■ **Instructions to follow**: Produce a perfect copy of the listing, matching each line.
*** Begin section ***
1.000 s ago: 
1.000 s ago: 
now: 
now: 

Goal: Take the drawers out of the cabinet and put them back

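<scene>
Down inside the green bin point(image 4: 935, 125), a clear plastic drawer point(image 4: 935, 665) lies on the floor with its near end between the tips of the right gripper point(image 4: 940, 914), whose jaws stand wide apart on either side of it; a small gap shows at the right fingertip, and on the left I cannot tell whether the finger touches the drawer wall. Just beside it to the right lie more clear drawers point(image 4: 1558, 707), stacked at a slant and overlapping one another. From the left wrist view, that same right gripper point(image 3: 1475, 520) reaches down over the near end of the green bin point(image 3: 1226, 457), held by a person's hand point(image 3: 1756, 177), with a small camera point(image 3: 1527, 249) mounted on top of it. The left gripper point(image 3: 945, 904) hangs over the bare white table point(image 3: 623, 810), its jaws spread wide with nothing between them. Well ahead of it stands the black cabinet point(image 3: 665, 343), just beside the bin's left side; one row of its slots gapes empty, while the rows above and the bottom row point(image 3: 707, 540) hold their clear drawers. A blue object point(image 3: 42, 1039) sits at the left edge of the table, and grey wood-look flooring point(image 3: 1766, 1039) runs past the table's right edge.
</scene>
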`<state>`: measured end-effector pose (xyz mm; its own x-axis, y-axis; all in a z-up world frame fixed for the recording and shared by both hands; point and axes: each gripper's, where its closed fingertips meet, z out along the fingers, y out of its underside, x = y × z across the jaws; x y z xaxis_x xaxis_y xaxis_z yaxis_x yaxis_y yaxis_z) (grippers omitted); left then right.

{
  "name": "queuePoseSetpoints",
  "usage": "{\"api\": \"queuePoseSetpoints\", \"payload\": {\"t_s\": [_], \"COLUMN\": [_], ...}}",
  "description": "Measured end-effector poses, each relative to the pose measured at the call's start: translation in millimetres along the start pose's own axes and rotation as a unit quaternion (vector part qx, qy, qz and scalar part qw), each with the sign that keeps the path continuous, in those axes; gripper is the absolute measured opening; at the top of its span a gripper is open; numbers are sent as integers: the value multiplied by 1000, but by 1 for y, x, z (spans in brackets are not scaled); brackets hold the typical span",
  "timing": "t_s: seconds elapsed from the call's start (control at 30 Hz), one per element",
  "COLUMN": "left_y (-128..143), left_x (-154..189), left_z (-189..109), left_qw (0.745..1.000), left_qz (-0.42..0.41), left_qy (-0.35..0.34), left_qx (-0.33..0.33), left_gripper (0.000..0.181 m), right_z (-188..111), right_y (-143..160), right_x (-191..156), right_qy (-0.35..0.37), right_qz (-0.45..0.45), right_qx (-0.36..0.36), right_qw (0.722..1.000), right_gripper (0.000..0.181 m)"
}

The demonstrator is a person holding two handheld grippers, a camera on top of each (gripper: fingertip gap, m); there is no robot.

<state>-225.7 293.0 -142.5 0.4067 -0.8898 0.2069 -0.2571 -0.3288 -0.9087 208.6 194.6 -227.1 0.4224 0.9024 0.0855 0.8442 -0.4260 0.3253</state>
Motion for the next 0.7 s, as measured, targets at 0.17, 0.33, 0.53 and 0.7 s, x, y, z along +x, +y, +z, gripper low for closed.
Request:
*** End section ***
■ **Written reply**:
1.000 s ago: 
1.000 s ago: 
now: 
now: 

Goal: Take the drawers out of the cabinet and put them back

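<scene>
Down inside the green bin point(image 4: 935, 125), a clear plastic drawer point(image 4: 935, 665) lies on the floor with its near end between the tips of the right gripper point(image 4: 940, 914), whose jaws stand wide apart on either side of it; a small gap shows at the right fingertip, and on the left I cannot tell whether the finger touches the drawer wall. Just beside it to the right lie more clear drawers point(image 4: 1558, 707), stacked at a slant and overlapping one another. From the left wrist view, that same right gripper point(image 3: 1475, 520) reaches down over the near end of the green bin point(image 3: 1226, 457), held by a person's hand point(image 3: 1756, 177), with a small camera point(image 3: 1527, 249) mounted on top of it. The left gripper point(image 3: 945, 904) hangs over the bare white table point(image 3: 623, 810), its jaws spread wide with nothing between them. Well ahead of it stands the black cabinet point(image 3: 665, 343), just beside the bin's left side; one row of its slots gapes empty, while the rows above and the bottom row point(image 3: 707, 540) hold their clear drawers. A blue object point(image 3: 42, 1039) sits at the left edge of the table, and grey wood-look flooring point(image 3: 1766, 1039) runs past the table's right edge.
</scene>
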`<state>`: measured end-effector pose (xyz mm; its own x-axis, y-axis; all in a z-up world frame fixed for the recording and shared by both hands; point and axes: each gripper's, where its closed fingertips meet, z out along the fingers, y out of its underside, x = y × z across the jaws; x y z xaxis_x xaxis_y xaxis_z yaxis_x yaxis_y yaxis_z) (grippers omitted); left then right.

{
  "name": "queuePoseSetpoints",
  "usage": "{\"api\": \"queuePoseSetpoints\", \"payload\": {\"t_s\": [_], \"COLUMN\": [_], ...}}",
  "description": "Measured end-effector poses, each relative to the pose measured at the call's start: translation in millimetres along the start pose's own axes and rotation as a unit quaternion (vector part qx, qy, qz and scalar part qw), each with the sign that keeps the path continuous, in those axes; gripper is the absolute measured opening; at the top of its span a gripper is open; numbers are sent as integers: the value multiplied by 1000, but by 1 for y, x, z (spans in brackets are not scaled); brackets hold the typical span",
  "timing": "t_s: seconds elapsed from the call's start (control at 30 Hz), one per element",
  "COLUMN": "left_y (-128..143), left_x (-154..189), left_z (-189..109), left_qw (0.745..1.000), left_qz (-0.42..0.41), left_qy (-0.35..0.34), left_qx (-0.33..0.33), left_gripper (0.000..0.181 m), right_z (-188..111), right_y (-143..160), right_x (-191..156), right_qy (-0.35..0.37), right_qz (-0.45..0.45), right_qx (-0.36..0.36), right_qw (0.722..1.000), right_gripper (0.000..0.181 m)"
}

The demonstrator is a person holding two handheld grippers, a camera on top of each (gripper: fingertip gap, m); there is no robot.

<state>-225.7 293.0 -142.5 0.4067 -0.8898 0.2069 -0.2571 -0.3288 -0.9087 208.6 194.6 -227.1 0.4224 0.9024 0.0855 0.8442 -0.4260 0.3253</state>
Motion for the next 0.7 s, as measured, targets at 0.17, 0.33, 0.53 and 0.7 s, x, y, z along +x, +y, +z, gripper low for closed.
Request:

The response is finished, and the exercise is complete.